Our reporting UI lets users do aggregations based on arbitrary dimensions, so we might do the equivalent of:

    select object->>'genre' as genre,
      object->>'director_id' as director_id,
      extract(month from time) as month,
      count(*) as count
    from events
    group by month, genre, director_id

Then we do things like pivot/nest values to display the groupings.

It's unclear to me whether TimescaleDB fits this use case, or whether we'd have to change how things are indexed. Right now we just index the whole object itself. Another scheme I've considered is that we could index it with the values as keys; so for example, the above event would be {"name:The Godfather": 1, "director_id:456": 1, "genre:crime": 1} and essentially represent the counts. A counting aggregation would then be rewritten as as a sum(). But it's unclear to me how you do intersections here without also creating all the permutations (i.e. something like {"director_id:456/genre:crime": 1}) beforehand.

We're currently using Elasticsearch for this. Performance is okay, but we're not entirely happy with it.

2 comments

cevian 2872 days ago

Yes TimescaleDB handles event data. I'd need more information about the exact nature of your queries to really give a good answer but there are multiple possible designs here:

- keep the event as a json object and use a GIN index (this would then be combined with constraint-exclusion on the time field for faster queries if using timescaledb)

- convert each JSON key to a column and use multi-column indexes or bitmap scans

- Normalize out the unique object json into a separate table with the columns id, object (json) and have your time-series table as time, event, object_id.

Happy to talk more on our slack support channel https://slack.timescale.com/

link

atombender 2872 days ago

Thanks! As for the nature of our queries, almost all of our use cases are group-by with count(*) plus some constraints.

So we're interested, for example, in the number of views, grouped by a few dimensions, over a specific time interval (per month or quarter, typically), with some constraints, including time (last 12 months, often).

Usually the user selects a whole bunch of dimensions, and we display this in the UI as a table where we pivot or nest based on the dimensions. For example, if you group by month, by region and customer, then you might get the months as horizontal columns, the regions as the vertical column, with totals for each region, then the customer nested under the region, with totals for each customer within the region. (The underlying query gives us a flat table, which we convert to a kind of dimensional hypertable structure for display.)

Our application is schema-agnostic, which is why we use JSON. If we were to avoid JSON, the only realistic option would be for the app to use SQL to create tables, and handle schema migrations, and sort of control the schema. That would make it a somehwat different app.
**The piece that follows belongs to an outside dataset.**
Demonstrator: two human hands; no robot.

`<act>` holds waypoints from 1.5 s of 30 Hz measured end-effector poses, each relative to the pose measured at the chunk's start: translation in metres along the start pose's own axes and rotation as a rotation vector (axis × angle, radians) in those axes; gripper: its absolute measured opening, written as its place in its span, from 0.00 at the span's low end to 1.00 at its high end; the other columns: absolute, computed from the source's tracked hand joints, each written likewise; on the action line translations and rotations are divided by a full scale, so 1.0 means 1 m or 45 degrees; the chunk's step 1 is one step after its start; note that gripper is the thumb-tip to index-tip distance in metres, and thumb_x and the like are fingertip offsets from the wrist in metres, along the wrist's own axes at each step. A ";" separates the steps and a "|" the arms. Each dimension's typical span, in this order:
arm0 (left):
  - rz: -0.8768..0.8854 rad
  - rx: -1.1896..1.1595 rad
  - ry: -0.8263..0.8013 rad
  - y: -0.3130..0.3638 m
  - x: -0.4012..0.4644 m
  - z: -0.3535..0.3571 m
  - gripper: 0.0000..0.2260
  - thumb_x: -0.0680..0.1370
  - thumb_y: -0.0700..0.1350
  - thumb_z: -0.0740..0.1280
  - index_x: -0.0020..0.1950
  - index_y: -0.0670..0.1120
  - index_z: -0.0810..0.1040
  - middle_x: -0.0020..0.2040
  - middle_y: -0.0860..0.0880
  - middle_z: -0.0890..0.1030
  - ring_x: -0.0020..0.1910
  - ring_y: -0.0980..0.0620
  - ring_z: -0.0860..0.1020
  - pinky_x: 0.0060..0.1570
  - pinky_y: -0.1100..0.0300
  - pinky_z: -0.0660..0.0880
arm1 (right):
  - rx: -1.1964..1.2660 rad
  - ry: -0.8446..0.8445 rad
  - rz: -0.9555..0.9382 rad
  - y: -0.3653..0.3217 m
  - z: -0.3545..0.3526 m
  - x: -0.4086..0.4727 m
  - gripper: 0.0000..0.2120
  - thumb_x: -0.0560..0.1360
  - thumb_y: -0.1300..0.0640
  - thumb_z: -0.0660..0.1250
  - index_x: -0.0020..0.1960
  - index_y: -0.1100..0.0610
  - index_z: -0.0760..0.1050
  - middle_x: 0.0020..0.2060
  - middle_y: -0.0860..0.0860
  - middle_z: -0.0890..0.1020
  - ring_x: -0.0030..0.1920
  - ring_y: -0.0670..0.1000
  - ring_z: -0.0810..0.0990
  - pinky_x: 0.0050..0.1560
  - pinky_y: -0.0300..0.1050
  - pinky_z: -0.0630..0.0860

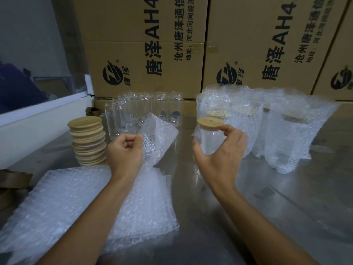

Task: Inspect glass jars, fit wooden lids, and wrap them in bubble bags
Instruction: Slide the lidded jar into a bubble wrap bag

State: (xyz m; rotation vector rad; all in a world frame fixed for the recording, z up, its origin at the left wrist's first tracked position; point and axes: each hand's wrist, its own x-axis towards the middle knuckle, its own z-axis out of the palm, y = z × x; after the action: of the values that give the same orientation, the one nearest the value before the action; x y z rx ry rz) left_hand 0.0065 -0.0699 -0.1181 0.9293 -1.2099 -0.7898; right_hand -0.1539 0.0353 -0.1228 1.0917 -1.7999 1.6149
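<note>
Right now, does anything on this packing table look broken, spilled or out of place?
Nothing stands out. The stack of wooden lids leans a little unevenly but stands. The right hand holds a lidded glass jar, the left hand grips a bubble bag, and the wrapped jars stand upright. No cracks or spills show.

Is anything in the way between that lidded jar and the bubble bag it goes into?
Nothing visible. The right hand holds the jar; the left hand pinches the bubble bag beside it, with only open air between.

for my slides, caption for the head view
Right hand holds a lidded glass jar; left hand lifts a bubble bag.
</note>
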 end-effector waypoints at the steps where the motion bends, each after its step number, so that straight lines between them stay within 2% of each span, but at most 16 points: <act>1: 0.005 -0.010 0.032 0.001 0.001 -0.001 0.10 0.78 0.42 0.71 0.37 0.49 0.77 0.31 0.52 0.79 0.26 0.64 0.73 0.30 0.70 0.71 | -0.015 -0.066 0.058 0.004 0.000 -0.001 0.33 0.68 0.49 0.80 0.65 0.62 0.70 0.57 0.56 0.73 0.56 0.56 0.73 0.55 0.58 0.75; 4: 0.060 -0.056 0.131 0.004 0.002 -0.004 0.07 0.79 0.43 0.69 0.41 0.47 0.77 0.37 0.47 0.81 0.34 0.56 0.78 0.37 0.59 0.75 | -0.021 -0.319 0.204 0.012 0.002 -0.006 0.42 0.67 0.44 0.80 0.72 0.56 0.63 0.62 0.53 0.73 0.60 0.54 0.76 0.57 0.60 0.77; 7: 0.346 -0.068 0.186 0.014 -0.002 -0.007 0.03 0.81 0.42 0.67 0.47 0.45 0.76 0.39 0.52 0.79 0.36 0.60 0.78 0.38 0.64 0.75 | -0.002 -0.562 0.312 0.021 0.007 -0.011 0.45 0.67 0.42 0.79 0.75 0.50 0.58 0.66 0.52 0.75 0.64 0.53 0.77 0.61 0.57 0.77; 11: 0.869 0.242 0.062 0.019 -0.008 -0.006 0.03 0.79 0.39 0.68 0.46 0.43 0.78 0.41 0.48 0.77 0.36 0.54 0.73 0.36 0.66 0.71 | 0.199 -0.759 0.433 0.031 0.015 -0.017 0.45 0.67 0.46 0.81 0.75 0.49 0.58 0.64 0.46 0.73 0.66 0.49 0.74 0.63 0.45 0.74; 13: 0.955 0.418 -0.086 0.013 -0.011 -0.003 0.04 0.78 0.38 0.69 0.43 0.42 0.79 0.39 0.50 0.76 0.34 0.53 0.73 0.34 0.60 0.73 | 0.278 -0.779 0.456 0.032 0.018 -0.018 0.47 0.67 0.45 0.82 0.76 0.49 0.58 0.62 0.43 0.71 0.64 0.46 0.73 0.63 0.43 0.73; 16: 0.713 0.564 -0.324 0.002 -0.017 0.003 0.06 0.76 0.38 0.72 0.40 0.44 0.78 0.36 0.52 0.78 0.33 0.53 0.75 0.36 0.49 0.77 | 0.268 -0.767 0.421 0.032 0.022 -0.017 0.45 0.67 0.47 0.82 0.75 0.50 0.60 0.61 0.42 0.72 0.62 0.45 0.74 0.60 0.41 0.72; 19: 0.514 0.624 -0.351 -0.003 -0.016 0.005 0.09 0.76 0.38 0.70 0.43 0.49 0.72 0.36 0.55 0.76 0.34 0.56 0.75 0.37 0.53 0.74 | 0.209 -0.772 0.412 0.033 0.022 -0.016 0.45 0.66 0.44 0.82 0.75 0.53 0.64 0.62 0.46 0.73 0.62 0.46 0.74 0.62 0.42 0.73; 21: 0.551 0.674 -0.344 -0.005 -0.013 0.005 0.10 0.75 0.33 0.67 0.42 0.47 0.71 0.37 0.51 0.75 0.35 0.48 0.75 0.38 0.51 0.73 | 0.266 -0.753 0.445 0.032 0.020 -0.017 0.42 0.65 0.43 0.82 0.72 0.51 0.68 0.60 0.45 0.74 0.59 0.44 0.75 0.59 0.38 0.73; 23: 0.533 0.732 -0.382 -0.006 -0.013 0.005 0.11 0.74 0.29 0.64 0.41 0.45 0.77 0.42 0.48 0.77 0.40 0.43 0.77 0.42 0.49 0.74 | 0.382 -0.683 0.488 0.029 0.017 -0.017 0.32 0.63 0.44 0.83 0.62 0.46 0.72 0.54 0.41 0.77 0.52 0.38 0.77 0.49 0.28 0.72; 26: 0.457 0.792 -0.421 -0.007 -0.013 0.005 0.12 0.75 0.29 0.65 0.46 0.42 0.85 0.49 0.45 0.81 0.48 0.43 0.79 0.52 0.50 0.76 | 0.625 -0.636 0.598 0.018 0.014 -0.016 0.27 0.60 0.46 0.85 0.52 0.44 0.74 0.46 0.42 0.82 0.45 0.34 0.81 0.42 0.28 0.74; 30: 0.430 0.809 -0.387 -0.008 -0.012 0.004 0.08 0.73 0.34 0.72 0.50 0.43 0.85 0.53 0.49 0.81 0.49 0.44 0.80 0.50 0.54 0.75 | 0.947 -0.643 0.785 0.006 0.016 -0.017 0.35 0.56 0.44 0.84 0.59 0.54 0.77 0.48 0.50 0.84 0.47 0.42 0.83 0.50 0.38 0.79; 33: 0.452 0.789 -0.417 -0.005 -0.013 0.004 0.15 0.69 0.39 0.79 0.55 0.43 0.84 0.54 0.51 0.80 0.47 0.46 0.79 0.49 0.55 0.74 | 1.119 -0.707 0.961 -0.004 0.018 -0.019 0.39 0.55 0.44 0.83 0.62 0.55 0.77 0.55 0.56 0.85 0.57 0.51 0.83 0.64 0.53 0.77; 36: 0.494 0.708 -0.426 -0.001 -0.014 0.005 0.21 0.64 0.44 0.83 0.55 0.44 0.83 0.51 0.54 0.76 0.42 0.51 0.75 0.45 0.57 0.72 | 1.305 -0.907 1.107 -0.014 0.016 -0.019 0.34 0.55 0.40 0.80 0.57 0.51 0.75 0.49 0.49 0.85 0.50 0.47 0.84 0.56 0.47 0.76; 38: 0.538 0.674 -0.441 0.000 -0.015 0.006 0.23 0.62 0.43 0.84 0.55 0.44 0.83 0.50 0.56 0.74 0.40 0.53 0.73 0.43 0.60 0.68 | 1.438 -1.053 1.155 -0.018 0.014 -0.021 0.31 0.59 0.40 0.79 0.57 0.48 0.73 0.49 0.49 0.84 0.48 0.48 0.84 0.49 0.43 0.77; 42: 0.551 0.576 -0.482 0.002 -0.020 0.008 0.24 0.61 0.43 0.84 0.54 0.45 0.82 0.49 0.58 0.73 0.35 0.57 0.71 0.41 0.61 0.69 | 1.512 -1.176 1.228 -0.020 0.014 -0.024 0.31 0.61 0.41 0.79 0.59 0.45 0.71 0.53 0.52 0.81 0.52 0.53 0.80 0.56 0.49 0.73; 45: 0.526 0.508 -0.498 0.003 -0.019 0.008 0.24 0.60 0.45 0.84 0.53 0.47 0.82 0.47 0.60 0.73 0.35 0.63 0.72 0.39 0.71 0.68 | 1.529 -1.124 1.253 -0.020 0.014 -0.026 0.37 0.68 0.46 0.79 0.72 0.49 0.68 0.56 0.55 0.81 0.53 0.54 0.79 0.59 0.50 0.73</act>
State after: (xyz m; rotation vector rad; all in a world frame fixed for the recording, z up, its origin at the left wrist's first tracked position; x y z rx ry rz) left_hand -0.0051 -0.0527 -0.1227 0.8171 -1.8780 -0.4093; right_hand -0.1209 0.0284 -0.1348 1.6917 -1.9351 3.4984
Of course, for many time windows, we're talking about tens or hundreds of millions of events. Elasticsearch is very fast at aggregating data and lets us do queries that span a few months in just milliseconds, whereas grouping an entire dataset containing years of data typically takes maybe 4-5 seconds, still fast enough to be acceptable for a reporting UI. In my experience, Postgres isn't as fast at counting.

link

nh2 2872 days ago

I, too, would be very interested to find a Postgres-based replacement for Elasticsearch.

Specifically replacing ELK by Postgres-Kibana.

Requirements for that:

   * Events are (timestamp, {arbitrarily nested JSON object})
   * Filtering by timestamp must be fast
   * Full-text search on the object is required
   * Exact constraints on all object keys must be fast
   * It should be possible to define indices on the object's fields so that WHERE clauses are fast
   * Counting the number of results should be fast, or at least have fast reasonably accurate estimates
   * Support typical Kibana searches and filters

I have tried so far to implement Kibana's access patterns on Postgres, and got quite far, but never got past the problem of https://wiki.postgresql.org/wiki/Slow_Counting, which essentially means postgres must scan the whole table if you write a WHERE clause, even when using indices, because it has to double-check whether the returned rows weren't actually deleted.

link

cevian 2872 days ago

This seems like it could fit well with TimescaleDB but obviously would take testing. My only concern would be with Full-text search on JSON which I think is possible but I have never done. I would start with a timescaleDB hypertable on the Even table (time TimestampTz, object JSONB) with the following indexes (or some of them depending on testing):

- BTREE(time DESC)

- BTREE(time DESC, object)

- GIN(object)

- some kind of full text index

I don't know why the slow counting problem would be a problem with WHERE clauses since indexes are highly optimized to work with MVCC (e.g. hint bits etc). The wiki article itself says this isn't much of a problem when using indexes. But maybe you can elaborate?

link

nh2 2872 days ago

I found that the full-text search on JSON worked remarkably well with Postgres 10 -- surprisingly this was the least of all problems.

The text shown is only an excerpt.